How to complete this task —
Give back only the lines in the records below from the one with "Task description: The" to the one with "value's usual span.", both inclusive, word for word.

Data extracted from a collection —
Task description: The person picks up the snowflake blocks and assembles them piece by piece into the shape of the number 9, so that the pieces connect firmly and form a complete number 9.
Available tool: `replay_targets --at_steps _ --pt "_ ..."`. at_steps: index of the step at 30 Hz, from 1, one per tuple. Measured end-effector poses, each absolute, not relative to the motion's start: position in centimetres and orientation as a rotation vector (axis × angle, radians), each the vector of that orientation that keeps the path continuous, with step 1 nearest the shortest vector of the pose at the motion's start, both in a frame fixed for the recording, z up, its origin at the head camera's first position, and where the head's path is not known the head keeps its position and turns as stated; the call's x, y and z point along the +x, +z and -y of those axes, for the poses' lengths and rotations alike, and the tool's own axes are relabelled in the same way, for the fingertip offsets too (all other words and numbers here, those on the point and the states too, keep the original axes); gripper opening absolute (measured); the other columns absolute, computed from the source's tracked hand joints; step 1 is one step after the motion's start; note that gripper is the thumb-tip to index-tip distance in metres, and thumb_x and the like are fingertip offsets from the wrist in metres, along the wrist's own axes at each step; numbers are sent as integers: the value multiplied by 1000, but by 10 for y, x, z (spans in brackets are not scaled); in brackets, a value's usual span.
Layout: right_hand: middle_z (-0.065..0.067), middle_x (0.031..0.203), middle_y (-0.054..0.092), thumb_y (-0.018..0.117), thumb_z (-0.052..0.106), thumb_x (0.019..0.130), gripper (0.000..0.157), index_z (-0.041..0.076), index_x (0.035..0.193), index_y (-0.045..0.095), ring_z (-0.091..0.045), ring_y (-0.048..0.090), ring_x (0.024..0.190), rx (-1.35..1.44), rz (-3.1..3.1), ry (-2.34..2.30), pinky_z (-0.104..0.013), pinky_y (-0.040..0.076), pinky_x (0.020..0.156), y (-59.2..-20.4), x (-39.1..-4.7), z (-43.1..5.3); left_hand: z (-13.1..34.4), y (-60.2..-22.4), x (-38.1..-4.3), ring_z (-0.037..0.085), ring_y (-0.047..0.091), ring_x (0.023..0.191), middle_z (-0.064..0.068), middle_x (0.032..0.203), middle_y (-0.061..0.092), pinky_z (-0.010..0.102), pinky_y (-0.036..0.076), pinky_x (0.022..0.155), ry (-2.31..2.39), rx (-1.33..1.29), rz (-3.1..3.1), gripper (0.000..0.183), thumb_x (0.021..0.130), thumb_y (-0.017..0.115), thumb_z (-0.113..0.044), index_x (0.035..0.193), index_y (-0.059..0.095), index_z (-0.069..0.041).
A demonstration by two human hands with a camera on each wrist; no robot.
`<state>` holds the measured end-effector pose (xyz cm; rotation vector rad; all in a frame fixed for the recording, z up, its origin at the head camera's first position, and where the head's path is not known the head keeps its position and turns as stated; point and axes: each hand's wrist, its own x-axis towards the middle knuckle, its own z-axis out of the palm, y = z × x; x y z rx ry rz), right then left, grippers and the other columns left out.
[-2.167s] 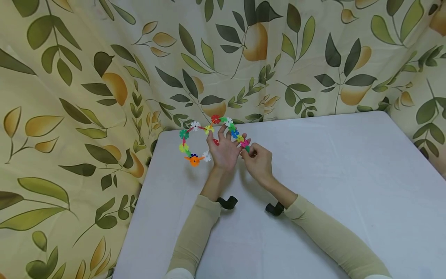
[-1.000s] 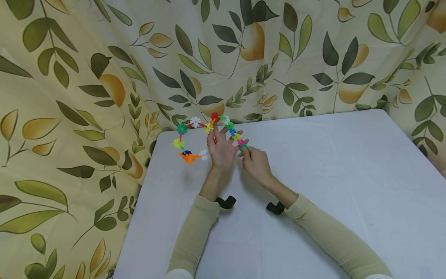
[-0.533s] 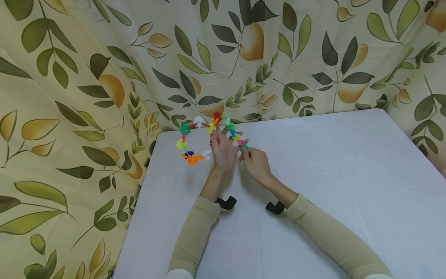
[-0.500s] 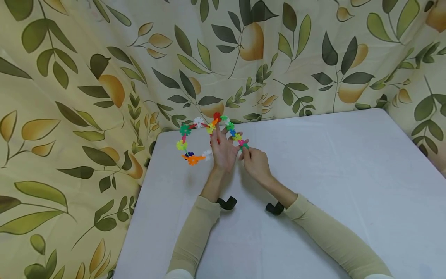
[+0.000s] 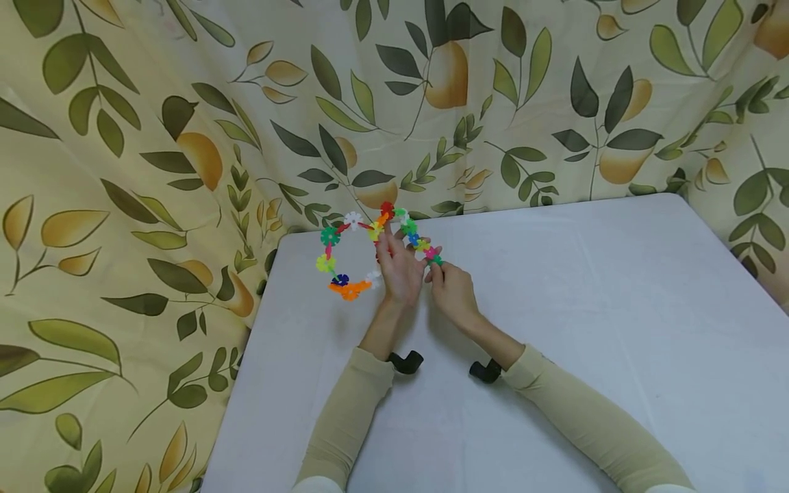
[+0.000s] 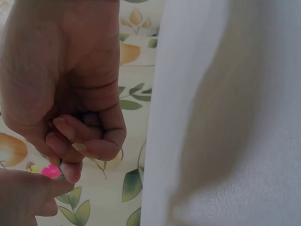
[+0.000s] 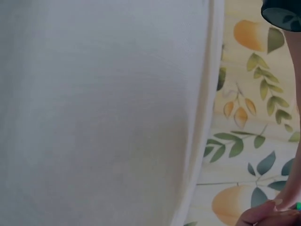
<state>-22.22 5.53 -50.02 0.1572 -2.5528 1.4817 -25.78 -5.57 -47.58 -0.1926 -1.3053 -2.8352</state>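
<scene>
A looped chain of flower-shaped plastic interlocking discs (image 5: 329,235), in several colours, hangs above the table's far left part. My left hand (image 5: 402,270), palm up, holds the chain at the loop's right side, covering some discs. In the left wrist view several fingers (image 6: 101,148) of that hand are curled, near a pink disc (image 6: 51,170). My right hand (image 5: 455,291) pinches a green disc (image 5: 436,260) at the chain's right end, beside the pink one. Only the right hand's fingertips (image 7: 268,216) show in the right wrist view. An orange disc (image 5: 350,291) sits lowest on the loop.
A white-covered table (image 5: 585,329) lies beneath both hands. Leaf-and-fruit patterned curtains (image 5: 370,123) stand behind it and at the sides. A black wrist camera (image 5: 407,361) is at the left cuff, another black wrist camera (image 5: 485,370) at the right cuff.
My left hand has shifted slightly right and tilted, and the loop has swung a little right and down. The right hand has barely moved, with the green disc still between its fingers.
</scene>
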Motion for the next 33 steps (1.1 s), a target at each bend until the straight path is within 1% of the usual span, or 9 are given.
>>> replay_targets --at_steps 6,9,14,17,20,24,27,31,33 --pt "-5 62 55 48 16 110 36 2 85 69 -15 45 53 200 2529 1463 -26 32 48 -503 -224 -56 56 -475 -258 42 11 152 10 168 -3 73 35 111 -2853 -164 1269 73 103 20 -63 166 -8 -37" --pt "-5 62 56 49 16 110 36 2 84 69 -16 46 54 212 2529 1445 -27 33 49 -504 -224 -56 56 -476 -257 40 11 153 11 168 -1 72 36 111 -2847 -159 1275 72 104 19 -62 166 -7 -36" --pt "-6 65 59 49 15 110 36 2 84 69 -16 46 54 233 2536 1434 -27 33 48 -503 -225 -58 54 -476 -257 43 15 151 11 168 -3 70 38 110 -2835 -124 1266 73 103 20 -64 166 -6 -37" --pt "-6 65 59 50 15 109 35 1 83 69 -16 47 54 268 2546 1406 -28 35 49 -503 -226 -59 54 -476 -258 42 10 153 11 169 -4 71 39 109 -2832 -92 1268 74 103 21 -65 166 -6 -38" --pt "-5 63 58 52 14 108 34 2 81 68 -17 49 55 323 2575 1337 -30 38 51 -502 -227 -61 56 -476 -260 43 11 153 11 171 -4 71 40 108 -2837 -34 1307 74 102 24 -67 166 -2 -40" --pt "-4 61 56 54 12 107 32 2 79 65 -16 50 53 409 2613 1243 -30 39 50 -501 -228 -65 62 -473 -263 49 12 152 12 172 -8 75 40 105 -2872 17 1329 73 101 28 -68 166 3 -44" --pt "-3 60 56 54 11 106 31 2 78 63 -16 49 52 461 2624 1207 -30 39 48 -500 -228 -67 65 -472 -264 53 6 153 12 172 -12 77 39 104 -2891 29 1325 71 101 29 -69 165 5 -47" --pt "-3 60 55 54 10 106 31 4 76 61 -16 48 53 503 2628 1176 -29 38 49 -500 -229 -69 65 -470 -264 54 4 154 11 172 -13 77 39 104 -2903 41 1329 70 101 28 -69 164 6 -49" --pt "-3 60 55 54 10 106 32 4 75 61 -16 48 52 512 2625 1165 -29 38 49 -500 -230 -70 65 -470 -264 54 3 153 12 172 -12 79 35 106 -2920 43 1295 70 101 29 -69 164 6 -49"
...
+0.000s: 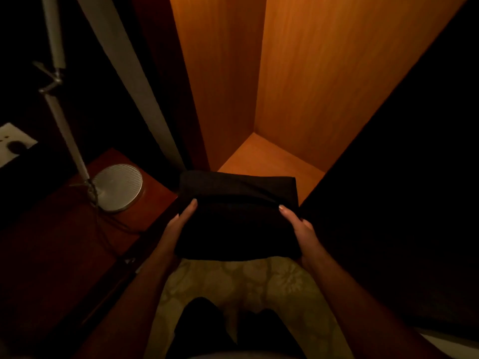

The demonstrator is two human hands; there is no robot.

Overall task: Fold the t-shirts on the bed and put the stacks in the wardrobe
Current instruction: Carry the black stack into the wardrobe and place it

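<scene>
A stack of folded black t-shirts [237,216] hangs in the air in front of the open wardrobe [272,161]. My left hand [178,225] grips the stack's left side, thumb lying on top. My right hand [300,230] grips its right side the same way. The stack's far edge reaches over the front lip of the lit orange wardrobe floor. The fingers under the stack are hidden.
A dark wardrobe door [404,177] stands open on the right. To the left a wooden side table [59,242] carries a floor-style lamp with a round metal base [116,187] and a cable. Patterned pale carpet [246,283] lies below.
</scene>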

Task solution —
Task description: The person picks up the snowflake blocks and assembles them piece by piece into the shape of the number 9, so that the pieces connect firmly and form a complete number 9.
Available tool: `replay_targets --at_steps _ --pt "_ ..."`. at_steps: index of the step at 30 Hz, from 1, one per tuple. Measured end-effector poses, each absolute, not relative to the motion's start: position in centimetres and orientation as a rotation vector (axis × angle, radians), each the vector of that orientation that keeps the path continuous, with step 1 nearest the shortest vector of the pose at the motion's start, both in a frame fixed for the recording, z up, its origin at the head camera's first position, and where the head's path is not known the head keeps its position and turns as stated; the call's x, y and z point along the +x, +z and -y of those axes, for the poses' lengths and rotations alike, and the tool's own axes are relabelled in the same way, for the fingertip offsets too (all other words and numbers here, those on the point and the states too, keep the original axes); gripper opening absolute (measured); the other columns absolute, computed from the source's tracked hand joints; step 1 is one step after the motion's start; note that gripper is the thumb-tip to index-tip distance in metres, and thumb_x and the like are fingertip offsets from the wrist in metres, along the wrist's own axes at each step; numbers are sent as integers: the value multiplied by 1000, but by 10 for y, x, z (spans in brackets are not scaled); in brackets, a value's usual span.

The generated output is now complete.